**SOURCE MATERIAL**:
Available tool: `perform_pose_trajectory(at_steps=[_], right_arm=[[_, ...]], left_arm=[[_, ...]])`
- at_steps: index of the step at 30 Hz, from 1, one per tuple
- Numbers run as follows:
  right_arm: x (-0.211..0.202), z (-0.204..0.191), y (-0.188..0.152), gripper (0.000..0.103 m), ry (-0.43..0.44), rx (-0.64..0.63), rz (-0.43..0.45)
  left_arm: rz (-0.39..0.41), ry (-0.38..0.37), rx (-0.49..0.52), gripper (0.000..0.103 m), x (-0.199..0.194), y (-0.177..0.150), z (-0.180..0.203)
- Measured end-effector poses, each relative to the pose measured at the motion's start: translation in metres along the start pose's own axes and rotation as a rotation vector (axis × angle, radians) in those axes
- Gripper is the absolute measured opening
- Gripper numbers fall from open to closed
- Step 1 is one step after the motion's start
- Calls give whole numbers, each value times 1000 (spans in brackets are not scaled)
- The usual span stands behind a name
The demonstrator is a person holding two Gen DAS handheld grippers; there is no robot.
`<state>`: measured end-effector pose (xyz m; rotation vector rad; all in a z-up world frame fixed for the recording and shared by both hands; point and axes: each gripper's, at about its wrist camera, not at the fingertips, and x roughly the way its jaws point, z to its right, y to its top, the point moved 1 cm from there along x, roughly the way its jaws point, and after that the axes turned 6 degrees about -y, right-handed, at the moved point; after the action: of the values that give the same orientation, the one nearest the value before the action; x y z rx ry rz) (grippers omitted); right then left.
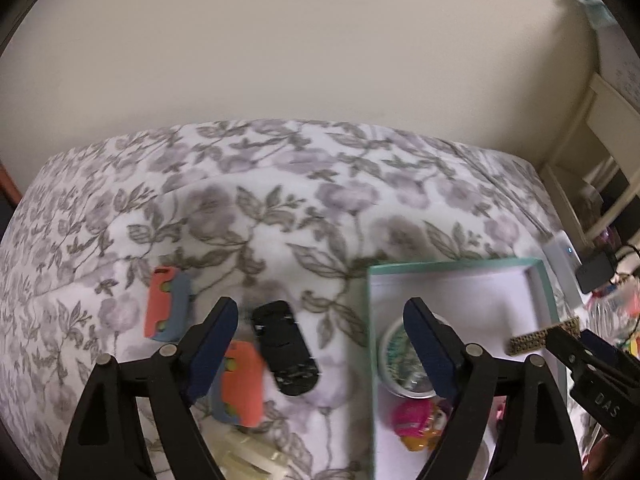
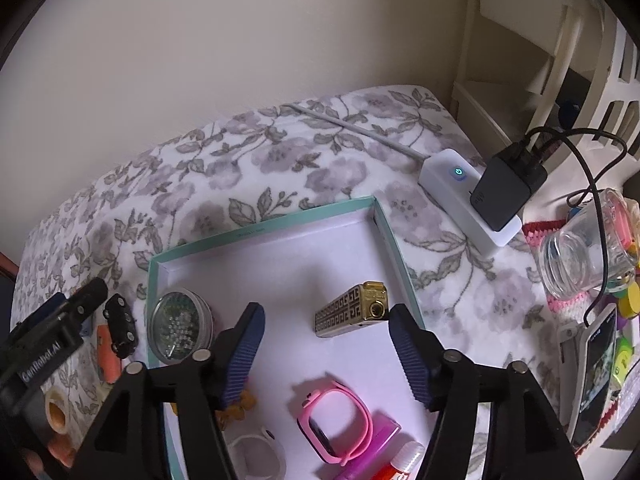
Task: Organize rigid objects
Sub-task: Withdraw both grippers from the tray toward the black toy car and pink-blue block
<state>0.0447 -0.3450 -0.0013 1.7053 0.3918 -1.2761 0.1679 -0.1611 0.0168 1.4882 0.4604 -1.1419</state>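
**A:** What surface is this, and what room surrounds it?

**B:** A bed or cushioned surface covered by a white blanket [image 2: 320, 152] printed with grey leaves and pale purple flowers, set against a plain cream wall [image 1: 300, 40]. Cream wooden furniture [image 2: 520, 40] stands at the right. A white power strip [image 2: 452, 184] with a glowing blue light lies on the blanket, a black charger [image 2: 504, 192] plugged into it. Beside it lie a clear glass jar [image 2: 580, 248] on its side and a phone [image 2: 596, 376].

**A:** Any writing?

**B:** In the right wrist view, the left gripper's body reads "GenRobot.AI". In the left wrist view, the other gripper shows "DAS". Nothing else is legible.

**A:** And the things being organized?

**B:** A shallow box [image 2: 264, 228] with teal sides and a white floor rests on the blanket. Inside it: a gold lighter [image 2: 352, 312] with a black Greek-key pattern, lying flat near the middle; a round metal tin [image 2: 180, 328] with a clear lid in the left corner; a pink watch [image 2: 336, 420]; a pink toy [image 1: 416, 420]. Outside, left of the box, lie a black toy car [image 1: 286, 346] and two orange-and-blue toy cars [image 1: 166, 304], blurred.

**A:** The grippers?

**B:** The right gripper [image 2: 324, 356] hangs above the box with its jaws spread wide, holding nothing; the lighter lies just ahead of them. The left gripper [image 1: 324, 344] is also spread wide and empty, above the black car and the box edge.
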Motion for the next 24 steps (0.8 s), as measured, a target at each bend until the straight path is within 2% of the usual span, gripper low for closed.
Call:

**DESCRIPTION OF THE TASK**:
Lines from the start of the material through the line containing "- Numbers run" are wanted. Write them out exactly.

**REPLY TO THE TASK**:
Available tool: `perform_pose_trajectory(at_steps=[_], right_arm=[[_, ...]], left_arm=[[_, ...]])`
- at_steps: index of the step at 30 Hz, from 1, one per tuple
- Numbers run as follows:

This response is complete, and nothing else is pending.